▸ **Task instructions**: In the listing below, find the line holding "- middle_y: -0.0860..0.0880" and the line holding "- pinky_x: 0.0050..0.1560". Write out those two lines and all lines between, exactly, and nothing more.

▸ **Record excerpts**:

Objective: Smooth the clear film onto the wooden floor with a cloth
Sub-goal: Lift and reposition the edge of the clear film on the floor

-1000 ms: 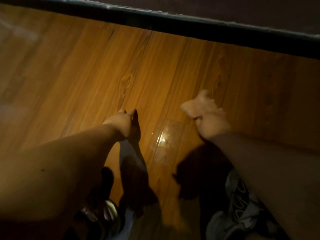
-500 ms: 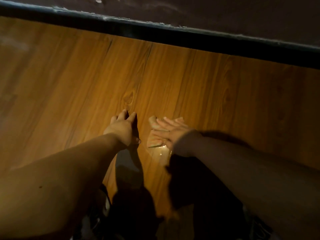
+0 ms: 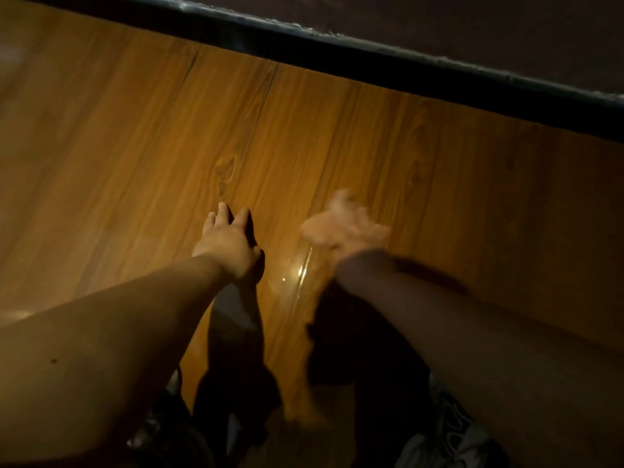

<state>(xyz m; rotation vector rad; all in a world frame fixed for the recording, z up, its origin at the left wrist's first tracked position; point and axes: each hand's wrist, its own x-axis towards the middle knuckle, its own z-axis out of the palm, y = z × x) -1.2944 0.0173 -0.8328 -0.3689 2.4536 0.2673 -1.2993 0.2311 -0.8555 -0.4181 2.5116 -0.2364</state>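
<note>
Head view: the left hand (image 3: 229, 241) lies flat on the floor (image 3: 135, 163), fingers straight and together, holding nothing, well short of the dark skirting (image 3: 371, 62) along the floor's far edge. Just right of it the film (image 3: 297, 275) glints, with a raised ridge running toward the near edge. At the ridge's far end the right hand (image 3: 351, 228) is a blur over a pale smear, the cloth (image 3: 312, 229), grip impossible to tell, and a shoe (image 3: 456, 440) sits at the near right corner.
</note>
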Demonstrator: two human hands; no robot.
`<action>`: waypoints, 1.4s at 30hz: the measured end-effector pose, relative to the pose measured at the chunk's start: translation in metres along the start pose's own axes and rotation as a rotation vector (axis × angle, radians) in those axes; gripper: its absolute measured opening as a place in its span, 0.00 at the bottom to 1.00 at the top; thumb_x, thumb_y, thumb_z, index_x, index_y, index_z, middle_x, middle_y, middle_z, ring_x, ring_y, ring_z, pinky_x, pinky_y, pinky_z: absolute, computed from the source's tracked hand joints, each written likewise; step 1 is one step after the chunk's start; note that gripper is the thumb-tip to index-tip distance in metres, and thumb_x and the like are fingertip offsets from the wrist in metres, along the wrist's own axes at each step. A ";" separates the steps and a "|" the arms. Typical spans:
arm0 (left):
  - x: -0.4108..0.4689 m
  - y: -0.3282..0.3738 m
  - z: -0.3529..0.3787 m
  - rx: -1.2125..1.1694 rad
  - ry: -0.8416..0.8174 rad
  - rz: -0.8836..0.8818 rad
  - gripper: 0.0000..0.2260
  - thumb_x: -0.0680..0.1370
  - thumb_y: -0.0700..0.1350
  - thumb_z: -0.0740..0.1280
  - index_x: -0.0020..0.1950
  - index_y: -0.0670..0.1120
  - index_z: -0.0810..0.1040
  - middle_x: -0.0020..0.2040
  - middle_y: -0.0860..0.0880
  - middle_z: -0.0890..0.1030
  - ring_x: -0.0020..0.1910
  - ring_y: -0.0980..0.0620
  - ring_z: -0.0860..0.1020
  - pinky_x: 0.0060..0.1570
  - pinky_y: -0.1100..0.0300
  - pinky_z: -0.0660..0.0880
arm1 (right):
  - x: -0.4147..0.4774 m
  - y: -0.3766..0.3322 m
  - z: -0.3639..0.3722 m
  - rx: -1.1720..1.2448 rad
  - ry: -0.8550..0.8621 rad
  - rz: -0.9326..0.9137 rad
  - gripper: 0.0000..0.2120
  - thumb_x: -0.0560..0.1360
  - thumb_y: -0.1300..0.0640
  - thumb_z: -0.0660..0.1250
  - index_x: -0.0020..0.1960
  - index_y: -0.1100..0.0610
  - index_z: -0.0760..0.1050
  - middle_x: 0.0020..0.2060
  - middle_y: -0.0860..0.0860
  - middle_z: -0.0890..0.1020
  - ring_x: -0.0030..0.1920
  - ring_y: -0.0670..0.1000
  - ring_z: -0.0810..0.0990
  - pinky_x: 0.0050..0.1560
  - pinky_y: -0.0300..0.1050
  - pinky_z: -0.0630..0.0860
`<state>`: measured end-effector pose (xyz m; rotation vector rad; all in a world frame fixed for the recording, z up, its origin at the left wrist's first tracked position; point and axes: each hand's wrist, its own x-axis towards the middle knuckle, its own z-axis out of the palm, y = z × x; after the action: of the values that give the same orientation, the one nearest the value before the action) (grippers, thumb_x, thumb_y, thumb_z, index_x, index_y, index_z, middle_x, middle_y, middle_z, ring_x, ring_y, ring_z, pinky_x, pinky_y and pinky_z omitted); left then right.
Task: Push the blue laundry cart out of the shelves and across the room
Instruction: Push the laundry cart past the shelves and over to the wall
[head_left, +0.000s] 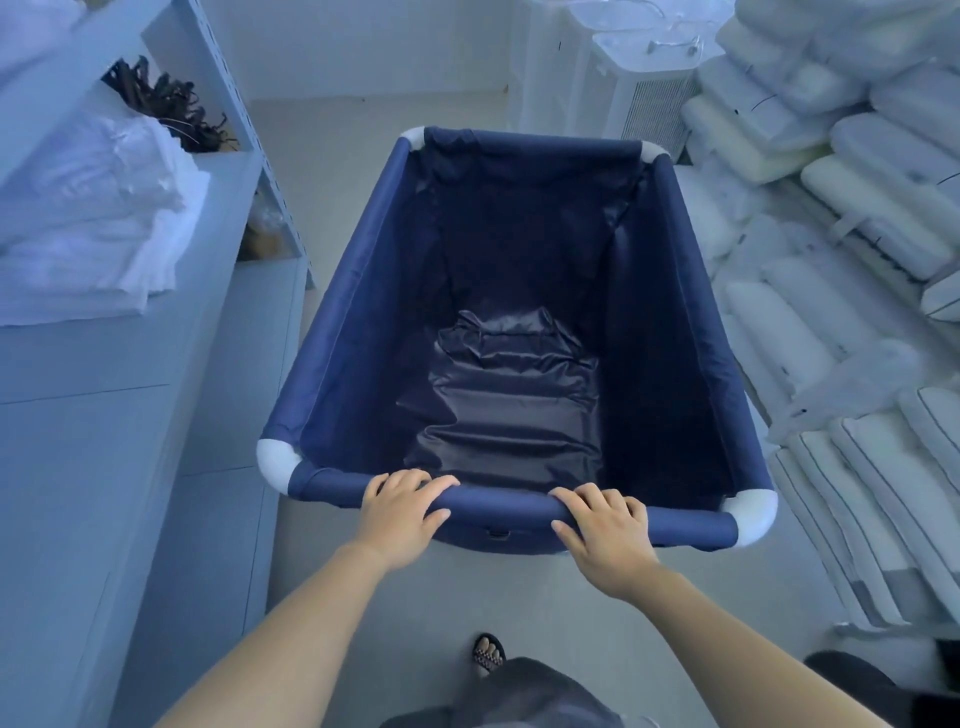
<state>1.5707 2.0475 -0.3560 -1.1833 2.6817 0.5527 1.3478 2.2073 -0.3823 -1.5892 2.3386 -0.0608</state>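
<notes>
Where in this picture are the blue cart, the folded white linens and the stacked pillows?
blue cart (332, 332): head view, on its left fabric wall.
folded white linens (88, 228): head view, middle of the pile on the left shelf.
stacked pillows (852, 208): head view, on a pillow in the right-hand stack.

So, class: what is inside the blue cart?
Nothing but its own crumpled blue lining: the cart is empty. Both hands grip its near rail. Whatever is under it is hidden.

Both hands grip the near rail of the blue cart (332, 332): left hand (400, 512) and right hand (605, 535) curled over it. Folded white linen (98, 223) sits on the shelf (218, 208) to the left, pillows (841, 218) stacked right.
</notes>
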 end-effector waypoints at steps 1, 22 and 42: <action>-0.008 0.005 0.004 0.006 0.002 0.000 0.17 0.80 0.52 0.56 0.69 0.60 0.63 0.64 0.56 0.71 0.68 0.54 0.65 0.70 0.54 0.54 | -0.008 0.003 0.000 -0.005 0.006 -0.004 0.19 0.79 0.41 0.49 0.68 0.40 0.60 0.60 0.42 0.71 0.58 0.51 0.69 0.62 0.50 0.59; -0.203 0.118 0.089 -0.025 0.005 -0.149 0.15 0.79 0.53 0.56 0.66 0.59 0.68 0.60 0.53 0.76 0.62 0.47 0.70 0.66 0.52 0.61 | -0.206 0.051 0.031 -0.021 -0.157 -0.123 0.18 0.80 0.43 0.50 0.69 0.40 0.58 0.63 0.45 0.70 0.61 0.54 0.68 0.62 0.51 0.60; -0.296 0.291 0.179 -0.156 0.141 -0.352 0.15 0.79 0.55 0.58 0.65 0.64 0.69 0.59 0.58 0.75 0.64 0.52 0.68 0.65 0.54 0.57 | -0.318 0.193 0.013 -0.034 -0.236 -0.268 0.20 0.78 0.39 0.53 0.66 0.47 0.62 0.62 0.46 0.68 0.60 0.51 0.68 0.62 0.49 0.62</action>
<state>1.5550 2.4991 -0.3574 -1.7494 2.4863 0.6488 1.2842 2.5730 -0.3613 -1.8092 1.9512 0.1019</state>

▸ **Response area**:
  - middle_y: -0.0860..0.0880
  - middle_z: -0.0890..0.1030
  - ring_x: -0.0020..0.1910
  - ring_y: -0.0980..0.0620
  - ring_z: -0.0860..0.1020
  - pinky_x: 0.0060..0.1570
  - pinky_y: -0.1100..0.0300
  - pinky_z: -0.0660..0.0880
arm1 (right):
  - x: -0.4147..0.4774 m
  - y: -0.3766..0.3322 m
  - z: -0.3639..0.3722 m
  - rx: -1.1720..1.2448 rad
  - ry: -0.8550..0.8621 rad
  - rz: -0.9326..0.9137 rad
  - gripper: 0.0000..0.2120
  - thumb_x: -0.0560..0.1360
  - thumb_y: -0.1300..0.0640
  - thumb_z: -0.0660..0.1250
  - index_x: -0.0020..0.1960
  - index_y: -0.1100..0.0610
  - index_z: -0.0760..0.1050
  - middle_x: 0.0020..0.2060
  - middle_y: -0.0860..0.0860
  - middle_z: -0.0890..0.1020
  - ring_x: -0.0030..0.1920
  - ring_y: -0.0670..0.1000
  - ring_z: -0.0810..0.0990
  - pinky_x: 0.0050..0.1560

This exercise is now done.